Aim of the task =
Quote the listing below in its entirety, omitting every image.

Data extract =
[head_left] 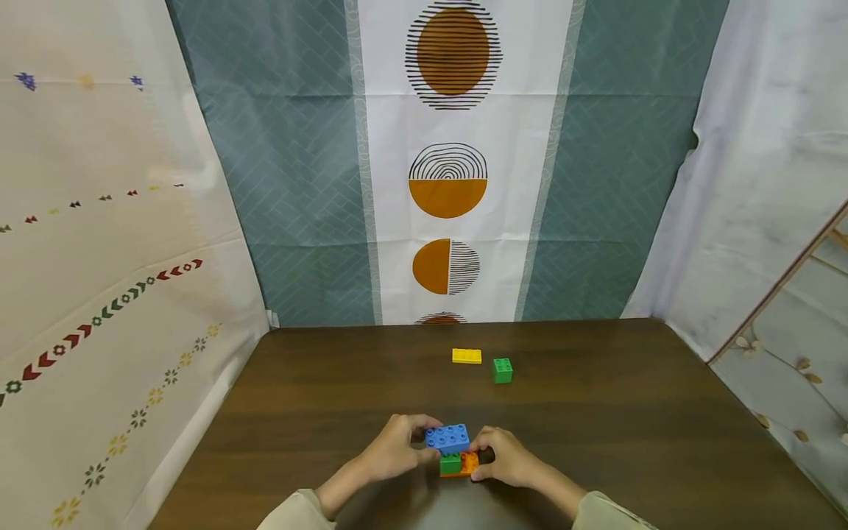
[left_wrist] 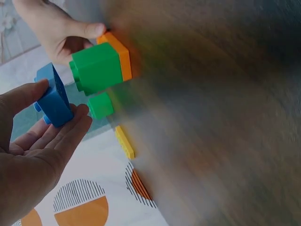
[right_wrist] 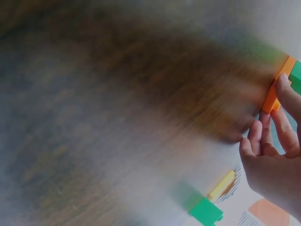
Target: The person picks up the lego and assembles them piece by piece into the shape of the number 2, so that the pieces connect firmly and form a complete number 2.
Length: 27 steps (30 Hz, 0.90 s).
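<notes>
A blue toy brick point(head_left: 447, 439) with studs is pinched between the thumb and fingers of my left hand point(head_left: 395, 449). In the left wrist view the blue brick point(left_wrist: 54, 96) is held tilted, apart from the bricks beside it. Below it in the head view, a green brick point(head_left: 450, 464) sits on the left part of a flat orange brick point(head_left: 469, 463). My right hand point(head_left: 506, 460) pinches the right end of that orange brick; in the right wrist view, thumb and fingers hold the orange brick point(right_wrist: 277, 89) low over the table.
Farther back on the dark wooden table point(head_left: 331, 397) lie a flat yellow brick point(head_left: 467, 356) and another green brick point(head_left: 503, 371). A patterned cloth point(head_left: 298, 221) hangs behind the table's back edge. Light cloths hang at both sides.
</notes>
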Each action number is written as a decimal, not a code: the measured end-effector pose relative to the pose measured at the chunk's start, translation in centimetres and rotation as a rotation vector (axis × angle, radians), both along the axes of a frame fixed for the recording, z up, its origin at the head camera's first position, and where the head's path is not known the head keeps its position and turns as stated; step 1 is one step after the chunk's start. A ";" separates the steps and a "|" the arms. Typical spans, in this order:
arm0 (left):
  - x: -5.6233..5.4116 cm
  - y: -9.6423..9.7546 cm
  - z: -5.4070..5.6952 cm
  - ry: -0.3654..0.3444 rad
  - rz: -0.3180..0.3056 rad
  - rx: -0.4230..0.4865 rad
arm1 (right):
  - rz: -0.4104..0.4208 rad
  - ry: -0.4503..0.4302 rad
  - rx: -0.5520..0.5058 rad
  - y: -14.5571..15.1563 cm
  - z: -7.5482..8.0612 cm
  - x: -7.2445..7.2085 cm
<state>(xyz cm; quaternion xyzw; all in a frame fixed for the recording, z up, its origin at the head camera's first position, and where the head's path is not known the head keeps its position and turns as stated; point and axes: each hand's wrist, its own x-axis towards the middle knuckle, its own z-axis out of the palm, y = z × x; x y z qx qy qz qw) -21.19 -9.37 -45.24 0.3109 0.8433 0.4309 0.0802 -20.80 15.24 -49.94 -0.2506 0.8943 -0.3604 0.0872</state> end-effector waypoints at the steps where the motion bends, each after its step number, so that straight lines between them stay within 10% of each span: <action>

The completed task =
[head_left] 
[left_wrist] 
[right_wrist] 
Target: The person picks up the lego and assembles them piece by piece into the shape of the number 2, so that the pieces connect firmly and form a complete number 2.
Length: 27 steps (30 Hz, 0.90 s).
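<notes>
A blue toy brick point(head_left: 447, 439) with studs is pinched between the thumb and fingers of my left hand point(head_left: 395, 449). In the left wrist view the blue brick point(left_wrist: 54, 96) is held tilted, apart from the bricks beside it. Below it in the head view, a green brick point(head_left: 450, 464) sits on the left part of a flat orange brick point(head_left: 469, 463). My right hand point(head_left: 506, 460) pinches the right end of that orange brick; in the right wrist view, thumb and fingers hold the orange brick point(right_wrist: 277, 89) low over the table.
Farther back on the dark wooden table point(head_left: 331, 397) lie a flat yellow brick point(head_left: 467, 356) and another green brick point(head_left: 503, 371). A patterned cloth point(head_left: 298, 221) hangs behind the table's back edge. Light cloths hang at both sides.
</notes>
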Each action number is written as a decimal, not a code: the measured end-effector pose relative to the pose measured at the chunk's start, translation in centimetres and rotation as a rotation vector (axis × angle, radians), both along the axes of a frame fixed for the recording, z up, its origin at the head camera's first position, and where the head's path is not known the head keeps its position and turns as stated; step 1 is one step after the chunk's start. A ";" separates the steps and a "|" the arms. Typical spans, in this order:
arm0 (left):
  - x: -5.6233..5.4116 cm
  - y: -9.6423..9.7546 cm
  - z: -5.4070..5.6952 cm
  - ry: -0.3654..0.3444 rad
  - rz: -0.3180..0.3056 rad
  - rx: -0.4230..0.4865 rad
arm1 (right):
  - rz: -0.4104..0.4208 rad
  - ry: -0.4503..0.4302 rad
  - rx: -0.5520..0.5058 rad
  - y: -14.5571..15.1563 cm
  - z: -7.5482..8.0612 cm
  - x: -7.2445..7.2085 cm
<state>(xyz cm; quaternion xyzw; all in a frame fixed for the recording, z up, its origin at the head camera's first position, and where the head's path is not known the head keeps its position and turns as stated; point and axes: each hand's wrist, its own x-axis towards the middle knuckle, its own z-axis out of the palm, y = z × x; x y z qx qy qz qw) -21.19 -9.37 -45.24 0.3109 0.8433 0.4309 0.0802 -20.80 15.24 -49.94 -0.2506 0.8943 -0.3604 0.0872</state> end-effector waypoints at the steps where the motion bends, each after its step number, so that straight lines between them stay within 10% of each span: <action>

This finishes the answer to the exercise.